● EXERCISE PROMPT: An exact copy of every entry below is required, and no picture may appear in it.

Saved entries

<<<<

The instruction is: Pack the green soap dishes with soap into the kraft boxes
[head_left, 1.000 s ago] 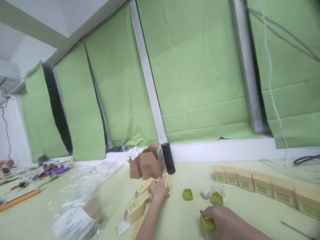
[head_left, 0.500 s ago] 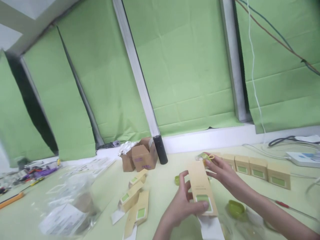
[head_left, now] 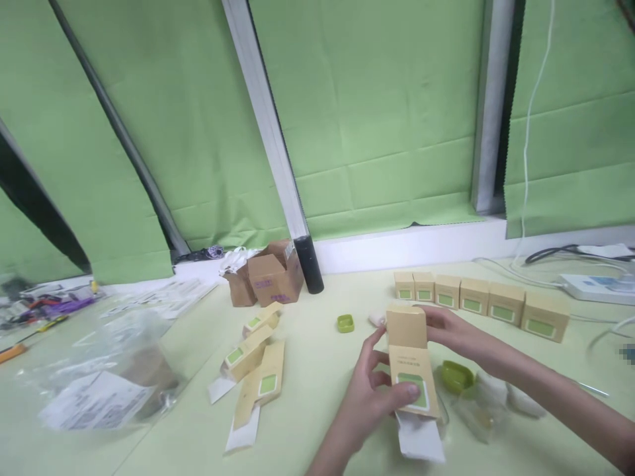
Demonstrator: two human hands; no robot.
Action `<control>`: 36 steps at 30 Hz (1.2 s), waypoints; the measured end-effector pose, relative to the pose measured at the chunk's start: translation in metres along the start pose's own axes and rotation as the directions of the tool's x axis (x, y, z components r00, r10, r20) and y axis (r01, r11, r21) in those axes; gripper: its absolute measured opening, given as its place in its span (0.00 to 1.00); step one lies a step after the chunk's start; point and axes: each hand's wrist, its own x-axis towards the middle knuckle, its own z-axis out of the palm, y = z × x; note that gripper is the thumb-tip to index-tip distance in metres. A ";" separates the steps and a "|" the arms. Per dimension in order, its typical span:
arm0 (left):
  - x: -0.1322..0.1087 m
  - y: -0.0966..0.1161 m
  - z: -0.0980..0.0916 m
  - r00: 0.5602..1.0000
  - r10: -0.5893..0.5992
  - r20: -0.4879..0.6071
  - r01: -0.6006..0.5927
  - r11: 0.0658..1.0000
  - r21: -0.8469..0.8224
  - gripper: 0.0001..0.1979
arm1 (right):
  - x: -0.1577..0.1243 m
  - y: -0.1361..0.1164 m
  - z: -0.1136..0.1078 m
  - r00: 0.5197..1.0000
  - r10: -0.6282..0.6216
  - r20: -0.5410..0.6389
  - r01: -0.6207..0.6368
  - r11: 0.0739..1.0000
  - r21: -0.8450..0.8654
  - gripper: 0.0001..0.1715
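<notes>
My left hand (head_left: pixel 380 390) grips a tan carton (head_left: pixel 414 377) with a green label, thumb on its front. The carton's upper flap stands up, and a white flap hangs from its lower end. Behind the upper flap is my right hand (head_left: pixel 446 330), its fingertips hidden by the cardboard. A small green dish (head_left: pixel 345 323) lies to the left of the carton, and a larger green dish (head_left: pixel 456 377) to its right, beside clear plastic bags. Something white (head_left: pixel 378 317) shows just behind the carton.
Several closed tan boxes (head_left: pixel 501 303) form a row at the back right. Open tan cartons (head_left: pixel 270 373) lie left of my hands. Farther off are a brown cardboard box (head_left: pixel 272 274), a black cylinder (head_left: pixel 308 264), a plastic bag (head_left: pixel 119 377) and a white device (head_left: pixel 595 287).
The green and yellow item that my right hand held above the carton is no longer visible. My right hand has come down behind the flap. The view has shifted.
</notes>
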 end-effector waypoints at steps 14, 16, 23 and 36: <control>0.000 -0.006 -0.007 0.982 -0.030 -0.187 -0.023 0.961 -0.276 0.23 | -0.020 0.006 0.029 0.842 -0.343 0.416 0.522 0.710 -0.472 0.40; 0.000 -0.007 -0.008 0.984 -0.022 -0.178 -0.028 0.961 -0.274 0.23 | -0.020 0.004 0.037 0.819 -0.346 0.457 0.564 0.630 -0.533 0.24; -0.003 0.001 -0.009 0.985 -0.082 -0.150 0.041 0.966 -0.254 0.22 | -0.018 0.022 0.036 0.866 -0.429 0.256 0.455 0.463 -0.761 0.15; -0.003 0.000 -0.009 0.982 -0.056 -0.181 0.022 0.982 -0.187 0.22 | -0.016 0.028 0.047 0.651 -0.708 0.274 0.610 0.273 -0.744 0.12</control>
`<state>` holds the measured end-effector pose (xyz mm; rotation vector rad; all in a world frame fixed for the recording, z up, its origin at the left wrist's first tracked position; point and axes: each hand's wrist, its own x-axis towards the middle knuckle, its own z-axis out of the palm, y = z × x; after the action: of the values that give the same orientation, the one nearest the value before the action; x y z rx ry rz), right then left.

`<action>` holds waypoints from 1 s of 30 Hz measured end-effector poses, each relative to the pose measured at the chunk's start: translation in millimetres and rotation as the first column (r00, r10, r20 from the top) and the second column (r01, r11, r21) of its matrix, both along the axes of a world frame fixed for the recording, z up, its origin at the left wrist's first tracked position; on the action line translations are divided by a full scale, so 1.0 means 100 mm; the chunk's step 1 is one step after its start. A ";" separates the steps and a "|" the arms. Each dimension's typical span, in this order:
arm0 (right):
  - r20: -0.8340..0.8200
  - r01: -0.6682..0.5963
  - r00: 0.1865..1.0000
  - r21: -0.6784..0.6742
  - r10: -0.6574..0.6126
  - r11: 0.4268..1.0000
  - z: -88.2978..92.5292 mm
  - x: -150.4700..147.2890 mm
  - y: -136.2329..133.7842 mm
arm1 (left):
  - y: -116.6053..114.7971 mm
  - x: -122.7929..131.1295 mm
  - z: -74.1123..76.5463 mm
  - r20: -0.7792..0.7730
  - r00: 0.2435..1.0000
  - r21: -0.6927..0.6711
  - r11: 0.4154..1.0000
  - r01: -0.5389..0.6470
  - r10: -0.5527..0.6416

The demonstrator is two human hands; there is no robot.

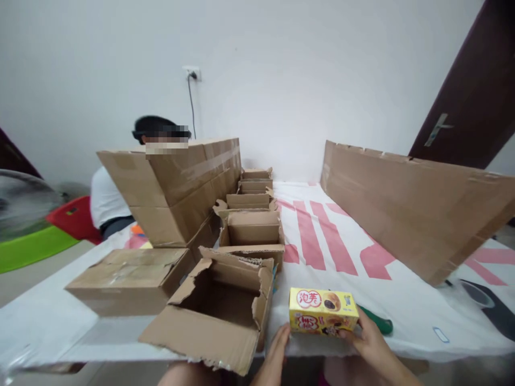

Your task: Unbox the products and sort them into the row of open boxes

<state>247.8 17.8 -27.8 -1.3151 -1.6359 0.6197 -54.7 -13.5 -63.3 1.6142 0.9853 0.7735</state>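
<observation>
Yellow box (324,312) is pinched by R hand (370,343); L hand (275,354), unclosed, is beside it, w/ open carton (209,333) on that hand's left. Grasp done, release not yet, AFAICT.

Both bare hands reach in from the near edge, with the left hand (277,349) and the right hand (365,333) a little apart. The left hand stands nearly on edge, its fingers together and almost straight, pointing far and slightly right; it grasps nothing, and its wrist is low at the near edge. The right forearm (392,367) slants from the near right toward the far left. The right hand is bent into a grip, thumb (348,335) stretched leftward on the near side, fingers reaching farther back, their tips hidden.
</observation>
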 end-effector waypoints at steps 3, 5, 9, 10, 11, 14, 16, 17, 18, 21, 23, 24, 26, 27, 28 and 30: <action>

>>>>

● ANSWER SPACE:
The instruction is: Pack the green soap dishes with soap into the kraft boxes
[head_left, 1.000 s ago] 
[head_left, 0.500 s ago] 
[head_left, now] 
Demonstrator: two human hands; no robot.
Action `<control>`: 36 steps at 30 Hz (1.2 s), waypoints; the measured end-effector pose, relative to the pose measured at the chunk's start: translation in metres along the start pose's own axes and rotation as the directions of the tool's x axis (x, y, z components r00, r10, r20) and y axis (r01, r11, r21) in those axes; gripper: its absolute measured opening, given as its place in its span (0.00 to 1.00); step one lies a step after the chunk's start; point and axes: each hand's wrist, its own x-axis towards the middle knuckle, its own z-axis out of the palm, y = z × x; note that gripper is the thumb-tip to index-tip distance in metres. A ";" separates the steps and a "|" the arms. Per dimension in order, its typical span:
arm0 (left):
  - x: -0.1322..0.1087 m
  - y: -0.0966..0.1161 m
  - z: -0.0980..0.0916 m
  - r00: 0.5602..1.0000
  - r10: -0.5893..0.5992
  - r20: -0.4879..0.6071
  - r01: -0.6006..0.5927
  - r11: 0.0658..1.0000
  - r21: -0.8469..0.8224
  - gripper: 0.0001..0.1979
arm1 (right):
  - x: -0.1577..0.1243 m
  - y: -0.1361..0.1164 m
  - z: -0.1136..0.1078 m
  - r00: 0.5197..1.0000
  - r10: -0.6282..0.6216
  - r20: -0.5410..0.6389
  - r01: -0.6207..0.6368
  - r11: 0.0739..1.0000
  - r21: -0.8450..0.8654
  - gripper: 0.0001..0.1715
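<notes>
My left hand (head_left: pixel 380 390) grips a tan carton (head_left: pixel 414 377) with a green label, thumb on its front. The carton's upper flap stands up, and a white flap hangs from its lower end. Behind the upper flap is my right hand (head_left: pixel 446 330), its fingertips hidden by the cardboard. A small green dish (head_left: pixel 345 323) lies to the left of the carton, and a larger green dish (head_left: pixel 456 377) to its right, beside clear plastic bags. Something white (head_left: pixel 378 317) shows just behind the carton.
Several closed tan boxes (head_left: pixel 501 303) form a row at the back right. Open tan cartons (head_left: pixel 270 373) lie left of my hands. Farther off are a brown cardboard box (head_left: pixel 272 274), a black cylinder (head_left: pixel 308 264), a plastic bag (head_left: pixel 119 377) and a white device (head_left: pixel 595 287).
The green and yellow item that my right hand held above the carton is no longer visible. My right hand has come down behind the flap. The view has shifted.
</notes>
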 end-effector waypoints at steps 14, 16, 23 and 36: <control>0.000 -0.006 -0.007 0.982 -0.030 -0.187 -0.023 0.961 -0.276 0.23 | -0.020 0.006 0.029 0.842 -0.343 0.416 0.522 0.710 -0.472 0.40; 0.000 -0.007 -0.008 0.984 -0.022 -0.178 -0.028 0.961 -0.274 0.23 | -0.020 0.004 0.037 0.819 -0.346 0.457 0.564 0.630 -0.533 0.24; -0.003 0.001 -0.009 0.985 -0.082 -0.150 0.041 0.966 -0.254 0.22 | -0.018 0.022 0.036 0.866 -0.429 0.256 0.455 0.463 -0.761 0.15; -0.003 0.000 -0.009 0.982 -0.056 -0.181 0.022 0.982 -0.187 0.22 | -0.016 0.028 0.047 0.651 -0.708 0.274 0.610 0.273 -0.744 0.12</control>
`<state>` holds the measured end-effector pose (xyz mm; rotation vector rad; all in a world frame fixed for the recording, z up, its origin at the left wrist's first tracked position; point and axes: each hand's wrist, its own x-axis towards the middle knuckle, its own z-axis out of the palm, y = z × x; after the action: of the values that give the same orientation, the one nearest the value before the action; x y z rx ry rz), right then left.

`<action>` holds waypoints from 1 s of 30 Hz measured end-effector poses, each relative to the pose measured at the chunk's start: translation in millimetres and rotation as the first column (r00, r10, r20 from the top) and the second column (r01, r11, r21) of its matrix, both along the axes of a world frame fixed for the recording, z up, its origin at the left wrist's first tracked position; on the action line translations are divided by a full scale, so 1.0 means 100 mm; the chunk's step 1 is one step after its start. A ";" separates the steps and a "|" the arms. Each dimension's typical span, in this order:
arm0 (right):
  - r20: -0.8340..0.8200
  - r01: -0.6682..0.5963
  - r00: 0.1865..1.0000
  - r21: -0.6784..0.6742
  - r10: -0.6574..0.6126
  - r11: 0.4268..1.0000
  - z: -88.2978..92.5292 mm
  - x: -150.4700..147.2890 mm
  - y: -136.2329..133.7842 mm
arm1 (left):
  - y: -116.6053..114.7971 mm
  - x: -122.7929..131.1295 mm
  - z: -74.1123..76.5463 mm
  - r20: -0.7792..0.7730
  - r00: 0.2435..1.0000
  - r21: -0.6927..0.6711
  - r11: 0.4154..1.0000
  - r01: -0.5389..0.6470
  - r10: -0.5527..0.6416

The demonstrator is two human hands; there is no robot.


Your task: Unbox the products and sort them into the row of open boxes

<state>247.8 17.8 -27.8 -1.3151 -1.6359 0.6197 -54.7 -13.5 -63.3 1.6142 0.9853 0.7735</state>
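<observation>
Yellow box (324,312) is pinched by R hand (370,343); L hand (275,354), unclosed, is beside it, w/ open carton (209,333) on that hand's left. Grasp done, release not yet, AFAICT.

Both bare hands reach in from the near edge, with the left hand (277,349) and the right hand (365,333) a little apart. The left hand stands nearly on edge, its fingers together and almost straight, pointing far and slightly right; it grasps nothing, and its wrist is low at the near edge. The right forearm (392,367) slants from the near right toward the far left. The right hand is bent into a grip, thumb (348,335) stretched leftward on the near side, fingers reaching farther back, their tips hidden.
</observation>
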 end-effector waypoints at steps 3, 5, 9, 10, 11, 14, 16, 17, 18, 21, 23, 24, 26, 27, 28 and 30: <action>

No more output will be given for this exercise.